Discussion in 'Journalism topics only' started by Jim Luther Davis, Jun 6, 2014.

  1. albert77

    albert77 Well-Known Member

    As I always say, eschew obfuscation. ???
     
  2. HejiraHenry

    HejiraHenry Well-Known Member

  3. Riptide

    Riptide Well-Known Member

    [quote author=doctorquant]
    I think we're all capable of recognizing that there's a mutatis mutandis facet to pretty much any analogy being made 'round here.

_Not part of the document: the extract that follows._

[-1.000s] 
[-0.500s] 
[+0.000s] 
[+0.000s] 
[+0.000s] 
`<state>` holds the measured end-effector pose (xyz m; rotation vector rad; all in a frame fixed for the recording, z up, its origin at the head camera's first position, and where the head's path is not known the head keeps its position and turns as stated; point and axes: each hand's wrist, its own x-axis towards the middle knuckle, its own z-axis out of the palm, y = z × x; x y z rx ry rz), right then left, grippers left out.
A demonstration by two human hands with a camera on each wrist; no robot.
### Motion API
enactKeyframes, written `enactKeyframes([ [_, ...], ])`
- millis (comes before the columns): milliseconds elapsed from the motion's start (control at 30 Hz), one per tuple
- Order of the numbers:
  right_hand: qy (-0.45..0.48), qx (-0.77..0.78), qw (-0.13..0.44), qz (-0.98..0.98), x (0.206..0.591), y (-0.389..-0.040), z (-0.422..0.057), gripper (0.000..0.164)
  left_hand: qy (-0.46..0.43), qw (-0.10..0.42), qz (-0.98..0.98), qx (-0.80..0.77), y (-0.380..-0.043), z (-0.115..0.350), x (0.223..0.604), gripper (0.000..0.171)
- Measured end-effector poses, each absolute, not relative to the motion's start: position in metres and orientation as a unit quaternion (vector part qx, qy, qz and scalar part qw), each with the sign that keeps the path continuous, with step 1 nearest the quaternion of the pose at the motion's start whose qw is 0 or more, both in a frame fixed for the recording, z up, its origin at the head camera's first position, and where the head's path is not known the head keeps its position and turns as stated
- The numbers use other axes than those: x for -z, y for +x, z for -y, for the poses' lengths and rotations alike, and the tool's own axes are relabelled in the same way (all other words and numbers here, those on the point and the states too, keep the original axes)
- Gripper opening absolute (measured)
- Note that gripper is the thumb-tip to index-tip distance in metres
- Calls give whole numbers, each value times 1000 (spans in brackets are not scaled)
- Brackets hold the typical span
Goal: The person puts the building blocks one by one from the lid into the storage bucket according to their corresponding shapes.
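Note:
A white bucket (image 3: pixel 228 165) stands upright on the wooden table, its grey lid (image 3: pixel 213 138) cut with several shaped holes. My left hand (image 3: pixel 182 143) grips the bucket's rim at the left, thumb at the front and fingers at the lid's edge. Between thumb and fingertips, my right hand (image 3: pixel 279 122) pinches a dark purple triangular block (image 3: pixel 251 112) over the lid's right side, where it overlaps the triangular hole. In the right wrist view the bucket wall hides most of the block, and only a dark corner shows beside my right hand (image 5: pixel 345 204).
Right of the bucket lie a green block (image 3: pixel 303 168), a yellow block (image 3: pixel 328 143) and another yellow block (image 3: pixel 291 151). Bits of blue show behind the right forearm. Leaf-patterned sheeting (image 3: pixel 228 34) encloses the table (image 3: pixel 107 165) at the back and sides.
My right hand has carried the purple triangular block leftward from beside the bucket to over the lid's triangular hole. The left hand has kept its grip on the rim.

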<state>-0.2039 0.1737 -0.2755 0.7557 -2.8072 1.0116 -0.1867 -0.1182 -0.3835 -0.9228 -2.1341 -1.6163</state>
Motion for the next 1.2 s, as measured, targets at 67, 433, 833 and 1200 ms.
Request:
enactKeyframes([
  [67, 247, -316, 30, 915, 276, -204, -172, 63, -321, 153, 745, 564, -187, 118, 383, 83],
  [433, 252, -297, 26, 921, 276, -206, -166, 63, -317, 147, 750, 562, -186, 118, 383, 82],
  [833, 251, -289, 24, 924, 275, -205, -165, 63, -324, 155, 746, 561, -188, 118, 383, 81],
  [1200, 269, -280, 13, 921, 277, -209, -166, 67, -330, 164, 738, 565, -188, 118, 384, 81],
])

    If you wanna go all reductio here, I can play that game, too.
    [/quote]
     
  4. jr/shotglass

    jr/shotglass Well-Known Member

    I'm not sure ... does mutatis mutandis have something to do with mutilation?
     
  5. Riptide

    Riptide Well-Known Member

    I think he was one of the bad guys in "Shaft's Big Score."
     
  6. 93Devil

    93Devil Well-Known Member

    I try to gird myself at all times for unseen hazards.
     
  7. 93Devil

    93Devil Well-Known Member

    To cross thread, how many Howard Cosell words does Olney use in DD's thread?

    How many Cosell words are used by Riley when he was in his prime?

    Grand vocabulary might make you seem truculent.
     
  8. Liut

    Liut Well-Known Member

    Agreed - for newspaper. Otherwise, pursue magazine work or write a book if you want to show off.
     
  9. 3_Octave_Fart

    3_Octave_Fart Well-Known Member

    Don't use a word if you don't know what it means.
     
  10. MisterCreosote

    MisterCreosote Well-Known Member

    The ones who do that think it's all about them. It's not.

    There are a lot of studies out there that show simplified readability attracts more readers than the linguistic gymnasts do.

    Journalism is NOT about "writing." First and foremost, it's about informing - we should use language that allows us to inform the most people in the most effective way. From the lowest common denominator up.
     
  11. LongTimeListener

    LongTimeListener Well-Known Member

    But a person who writes "ostensibly" isn't sitting there thinking, How can I impress people? It's just the word that pops into his head as he is writing.

    There may be some line where what you're saying comes into play. I remember reading "suzerainty" in a George Will column, in one of my first exposures to him, and thinking "What a knob." But the words in the OP, and most of the words that tend to bring out these discussions, are way below the bar. I'd doubt anyone is going to a thesaurus for a word like that.
     
  12. YankeeFan

    YankeeFan Well-Known Member

    Whatever you do, don't use niggardly.